AI-powered attacks, identity compromise, and massive DDoS campaigns reshape the global cybersecurity landscape.
Cloudflare, Inc. has released its inaugural Cloudflare 2026 Threat Intelligence Report, revealing how nation-state actors and cybercriminals are fundamentally changing their attack strategies. The report, developed by the Cloudforce One threat research team, analyzes data from Cloudflare’s global network and highlights how attackers are increasingly focusing on identity compromise and credential-based access rather than traditional system breaches.
According to the report, modern cyberattacks are evolving rapidly as threat actors leverage artificial intelligence (AI), large-scale distributed denial-of-service (DDoS) attacks, and advanced social engineering tactics to infiltrate networks. Instead of attempting to break into systems directly, attackers are increasingly attempting to log in using stolen or manipulated credentials, making identity verification and internal security controls more critical than ever.
The findings are based on the analysis of trillions of network signals and threat actor behaviors, including tactics, techniques and procedures (TTPs). Cloudflare reports that its network blocks an average of 230 billion cyber threats every day, providing insight into emerging cybercrime trends and global attack patterns.
Matthew Prince, Co-founder and CEO of Cloudflare, said that cybercriminals often exploit gaps created by fragmented or outdated threat intelligence. He explained that Cloudflare operates one of the world’s largest global sensor networks, allowing the company to identify threats that may otherwise go unnoticed. By sharing this intelligence publicly, Cloudflare aims to strengthen global cybersecurity defenses and make it significantly more difficult and costly for attackers to operate online.

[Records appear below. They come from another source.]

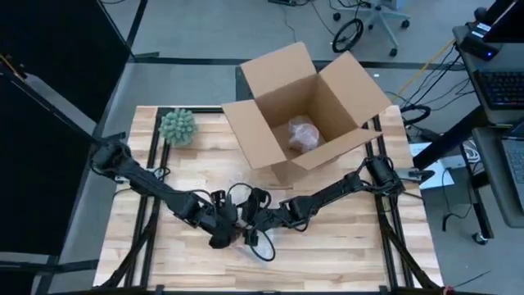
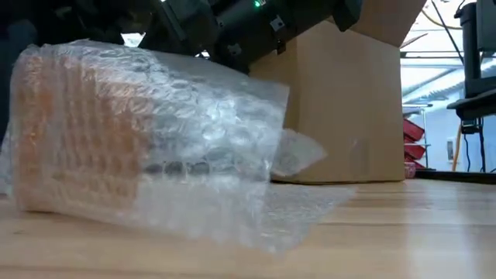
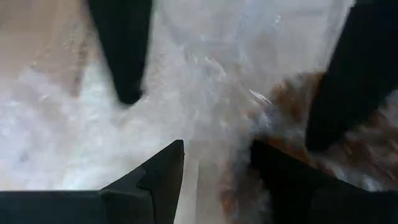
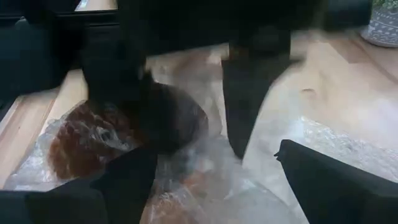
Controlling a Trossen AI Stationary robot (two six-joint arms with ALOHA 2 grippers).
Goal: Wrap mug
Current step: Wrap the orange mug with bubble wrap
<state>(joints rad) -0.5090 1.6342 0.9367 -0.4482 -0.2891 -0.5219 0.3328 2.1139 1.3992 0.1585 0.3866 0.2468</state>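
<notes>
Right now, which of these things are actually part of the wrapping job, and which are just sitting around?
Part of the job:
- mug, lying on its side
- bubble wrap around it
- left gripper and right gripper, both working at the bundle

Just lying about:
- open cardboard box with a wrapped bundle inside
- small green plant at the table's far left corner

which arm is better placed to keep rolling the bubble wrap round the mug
Probably left: the left gripper sits open right over the bubble wrap around the mug; the right gripper looks a bit farther off.

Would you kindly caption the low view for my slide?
Bubble-wrapped mug lying on its side on the wooden table, cardboard box behind.
</notes>
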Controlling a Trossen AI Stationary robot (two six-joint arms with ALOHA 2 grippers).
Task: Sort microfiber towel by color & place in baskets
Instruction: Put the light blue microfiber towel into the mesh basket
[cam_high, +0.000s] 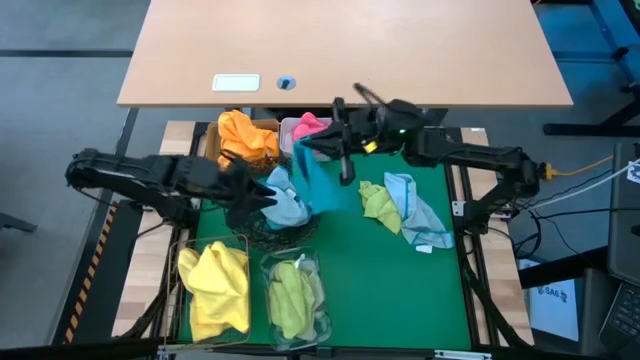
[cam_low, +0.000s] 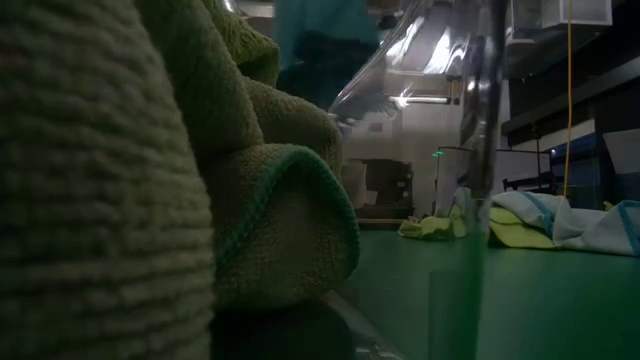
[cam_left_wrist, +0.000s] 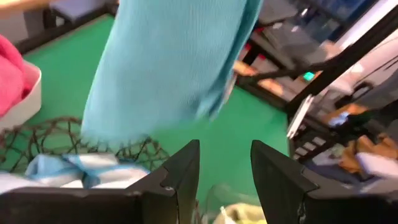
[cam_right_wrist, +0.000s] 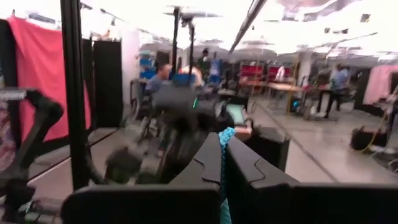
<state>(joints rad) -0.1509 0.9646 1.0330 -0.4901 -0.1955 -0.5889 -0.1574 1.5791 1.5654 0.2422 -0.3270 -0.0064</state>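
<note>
My right gripper (cam_high: 308, 146) is shut on a teal towel (cam_high: 316, 182), which hangs over the gap between the white tub (cam_high: 290, 130) of pink towel and the black wire-mesh bowl (cam_high: 262, 232). In the left wrist view the teal towel (cam_left_wrist: 174, 62) hangs just ahead of my open left gripper (cam_left_wrist: 224, 168). That left gripper (cam_high: 266, 196) hovers over the bowl, where a light blue towel (cam_high: 286, 208) lies. An orange towel (cam_high: 246, 136) fills the tan box. A yellow towel (cam_high: 216, 284) is in the wire basket, and an olive-green one (cam_high: 294, 296) is in the clear tub. My right gripper pinches the teal towel by a top edge (cam_right_wrist: 225, 135) between its two fingers. The fingers come roughly level from the table's right. The towel is lifted clear and hangs slack below them (cam_high: 318, 190), its lower end near the bowl's rim.
A green towel (cam_high: 378, 203) and a light blue towel (cam_high: 416, 218) lie loose on the green mat's right half. The low view is mostly filled by the olive-green towel (cam_low: 250, 200) in the clear tub. A wooden table (cam_high: 340, 50) lies beyond the mat.
</note>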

The Cloudflare 2026 Threat Intelligence Report identifies several major trends shaping the global cyber threat landscape. One of the most significant findings is that artificial intelligence is lowering the barrier to entry for cybercrime. Threat actors are increasingly using large language models (LLMs) to map networks, generate exploit code and create highly convincing deepfakes for fraud and social engineering attacks. In one case documented by Cloudforce One, a threat actor used AI to identify the location of high-value data and subsequently compromised hundreds of corporate tenants across multi-tenant SaaS platforms, resulting in one of the most significant supply chain cyberattacks observed.
The report also highlights a shift in the tactics of Chinese state-sponsored threat actors, particularly groups known as Salt Typhoon and Linen Typhoon. These groups have moved away from broad cyber espionage campaigns toward more targeted and persistent operations. Their activities increasingly focus on North American telecommunications companies, government institutions and IT service providers, with attackers planting code within critical infrastructure systems to enable potential future attacks.
Another growing threat identified in the report involves the hijacking of corporate identities. According to Cloudflare, operatives linked to North Korea are using AI-generated deepfakes and fraudulent identity documents to bypass corporate hiring processes. These individuals are able to secure remote employment positions in Western organizations, effectively embedding state-sponsored actors within corporate payroll systems. In many cases, these operations are supported by U.S.-based “laptop farms” that allow attackers to mask their real geographic location and appear as legitimate employees.
The report also warns that DDoS attacks are reaching unprecedented scale and speed, making them increasingly difficult for human teams to manage manually. Large botnets such as Aisuru have evolved into highly sophisticated networks capable of launching attacks at speeds exceeding 31.4 terabits per second, potentially disrupting large portions of internet infrastructure. These attacks now require fully automated and autonomous defense systems to mitigate their impact effectively.
Blake Darché, Head of Threat Intelligence at Cloudforce One, stated that cyber threat actors are continuously evolving their methods to exploit new vulnerabilities and overwhelm security defenses. He emphasized that organizations must move away from purely reactive cybersecurity strategies and instead adopt real-time threat intelligence and proactive security monitoring to stay ahead of attackers.
He added that the Cloudflare report serves as a strategic guide for security teams seeking to understand how cyber threats are evolving and how adversaries are adapting their tactics. According to Darché, organizations that fail to integrate intelligence-driven security strategies risk falling behind in a rapidly escalating cybersecurity arms race.
The Cloudflare 2026 Threat Intelligence Report underscores the growing complexity of the global threat landscape and highlights the importance of AI-driven cybersecurity, identity protection, and automated threat detection systems in protecting modern digital infrastructure.